▶ TASK
Shown below is a listing with pictures; reproduce exactly, and only, the lines between the ones containing "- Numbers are" and "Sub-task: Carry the", inclusive, leaving the pictures out.

▶ TASK INPUT

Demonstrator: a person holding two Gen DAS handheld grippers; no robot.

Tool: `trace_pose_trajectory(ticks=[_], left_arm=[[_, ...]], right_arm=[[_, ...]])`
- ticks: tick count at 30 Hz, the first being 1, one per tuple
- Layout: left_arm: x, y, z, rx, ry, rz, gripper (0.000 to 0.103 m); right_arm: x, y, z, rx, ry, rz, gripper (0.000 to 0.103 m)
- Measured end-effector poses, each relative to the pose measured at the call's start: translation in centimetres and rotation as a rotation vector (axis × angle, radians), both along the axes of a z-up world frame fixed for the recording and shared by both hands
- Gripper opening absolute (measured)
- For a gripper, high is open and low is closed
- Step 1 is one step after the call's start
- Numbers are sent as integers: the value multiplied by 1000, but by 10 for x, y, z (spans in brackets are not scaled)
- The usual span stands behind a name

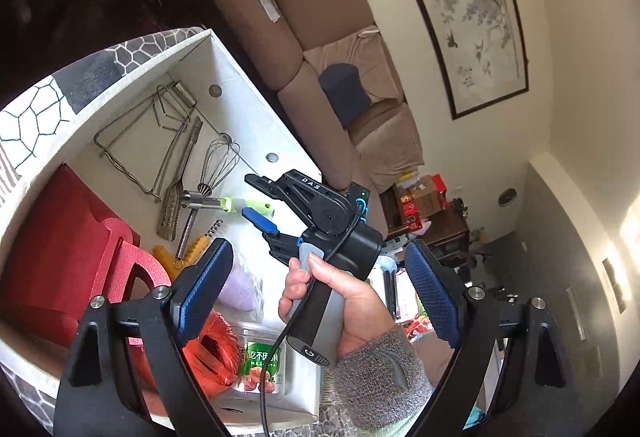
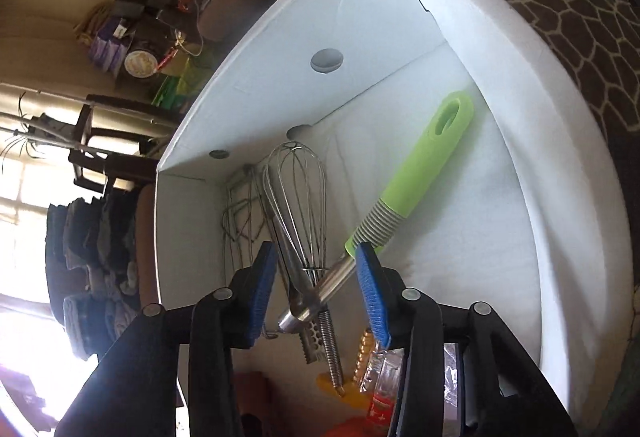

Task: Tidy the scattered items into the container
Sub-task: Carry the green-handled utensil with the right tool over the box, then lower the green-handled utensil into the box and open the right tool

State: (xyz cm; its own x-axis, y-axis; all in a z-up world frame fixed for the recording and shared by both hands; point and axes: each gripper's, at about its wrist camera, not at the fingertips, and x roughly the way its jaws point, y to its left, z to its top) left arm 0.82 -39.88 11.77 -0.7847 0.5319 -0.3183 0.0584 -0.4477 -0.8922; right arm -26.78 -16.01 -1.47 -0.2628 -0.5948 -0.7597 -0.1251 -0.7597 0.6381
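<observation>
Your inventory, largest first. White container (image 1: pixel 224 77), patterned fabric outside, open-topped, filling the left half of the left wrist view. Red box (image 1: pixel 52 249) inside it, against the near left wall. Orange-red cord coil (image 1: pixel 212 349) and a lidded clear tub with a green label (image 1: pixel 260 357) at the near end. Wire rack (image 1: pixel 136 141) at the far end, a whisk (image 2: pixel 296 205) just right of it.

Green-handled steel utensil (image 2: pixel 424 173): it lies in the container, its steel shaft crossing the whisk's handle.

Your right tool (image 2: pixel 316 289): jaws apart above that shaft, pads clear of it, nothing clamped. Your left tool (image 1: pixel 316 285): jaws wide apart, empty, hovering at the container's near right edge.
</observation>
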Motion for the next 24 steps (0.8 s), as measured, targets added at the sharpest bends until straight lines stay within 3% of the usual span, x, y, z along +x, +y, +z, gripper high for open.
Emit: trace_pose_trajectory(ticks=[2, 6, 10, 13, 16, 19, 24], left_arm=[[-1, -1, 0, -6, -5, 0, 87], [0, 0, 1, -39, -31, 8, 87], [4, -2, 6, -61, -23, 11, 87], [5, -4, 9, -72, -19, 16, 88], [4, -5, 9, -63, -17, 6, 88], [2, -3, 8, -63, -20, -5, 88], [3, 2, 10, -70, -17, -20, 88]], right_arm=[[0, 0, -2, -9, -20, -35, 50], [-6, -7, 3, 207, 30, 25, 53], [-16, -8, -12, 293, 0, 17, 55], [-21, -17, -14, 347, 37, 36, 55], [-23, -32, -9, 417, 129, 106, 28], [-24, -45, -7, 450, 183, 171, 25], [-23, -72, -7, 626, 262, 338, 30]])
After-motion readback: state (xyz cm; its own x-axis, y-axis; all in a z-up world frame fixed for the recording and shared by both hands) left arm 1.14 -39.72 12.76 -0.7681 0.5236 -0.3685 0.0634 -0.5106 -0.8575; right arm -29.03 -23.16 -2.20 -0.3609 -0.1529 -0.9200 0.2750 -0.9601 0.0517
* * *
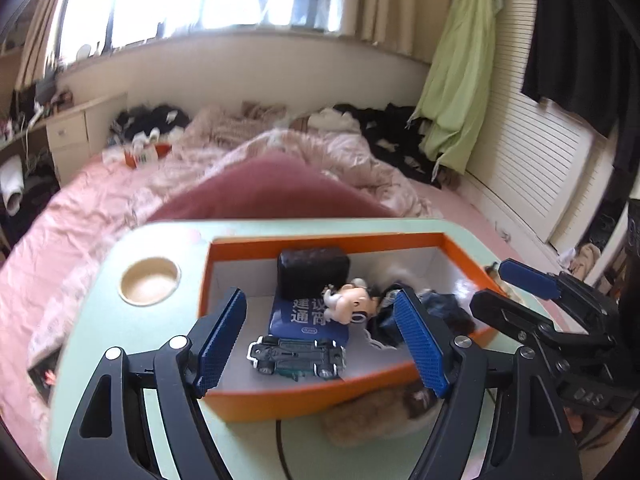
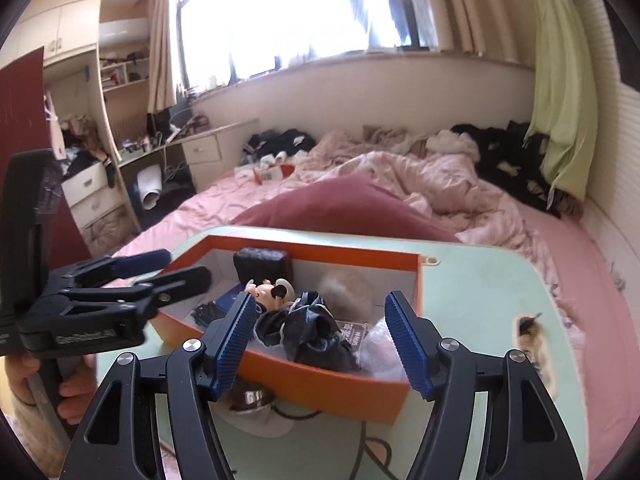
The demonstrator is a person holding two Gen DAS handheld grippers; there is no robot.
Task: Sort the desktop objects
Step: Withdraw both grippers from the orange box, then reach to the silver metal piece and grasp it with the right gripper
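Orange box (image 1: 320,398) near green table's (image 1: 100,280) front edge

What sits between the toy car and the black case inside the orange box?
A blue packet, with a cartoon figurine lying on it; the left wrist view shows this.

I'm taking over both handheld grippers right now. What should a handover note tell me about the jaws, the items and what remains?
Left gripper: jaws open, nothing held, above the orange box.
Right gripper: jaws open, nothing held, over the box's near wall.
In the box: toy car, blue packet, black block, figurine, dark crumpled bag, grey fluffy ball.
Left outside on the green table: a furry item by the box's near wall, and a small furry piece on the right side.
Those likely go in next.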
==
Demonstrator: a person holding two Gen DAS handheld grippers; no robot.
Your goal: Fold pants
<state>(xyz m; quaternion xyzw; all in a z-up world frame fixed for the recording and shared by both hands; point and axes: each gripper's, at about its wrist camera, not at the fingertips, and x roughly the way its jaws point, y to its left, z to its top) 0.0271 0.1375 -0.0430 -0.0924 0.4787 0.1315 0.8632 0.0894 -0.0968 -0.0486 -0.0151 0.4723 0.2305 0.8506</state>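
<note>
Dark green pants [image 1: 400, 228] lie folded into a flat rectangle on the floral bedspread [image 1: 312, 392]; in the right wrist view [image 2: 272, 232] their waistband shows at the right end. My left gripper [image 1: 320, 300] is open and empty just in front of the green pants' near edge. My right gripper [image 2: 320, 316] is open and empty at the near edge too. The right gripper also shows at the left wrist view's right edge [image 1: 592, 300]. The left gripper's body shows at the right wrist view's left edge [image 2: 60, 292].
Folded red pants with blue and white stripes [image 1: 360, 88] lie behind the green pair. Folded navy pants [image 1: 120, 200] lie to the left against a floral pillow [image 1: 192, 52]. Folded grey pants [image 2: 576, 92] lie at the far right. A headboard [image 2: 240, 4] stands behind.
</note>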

▶ REPLY
- Numbers are sent as integers: the value multiplied by 1000, but by 10 for x, y, z (spans in brackets are not scaled)
- The usual span stands behind a name


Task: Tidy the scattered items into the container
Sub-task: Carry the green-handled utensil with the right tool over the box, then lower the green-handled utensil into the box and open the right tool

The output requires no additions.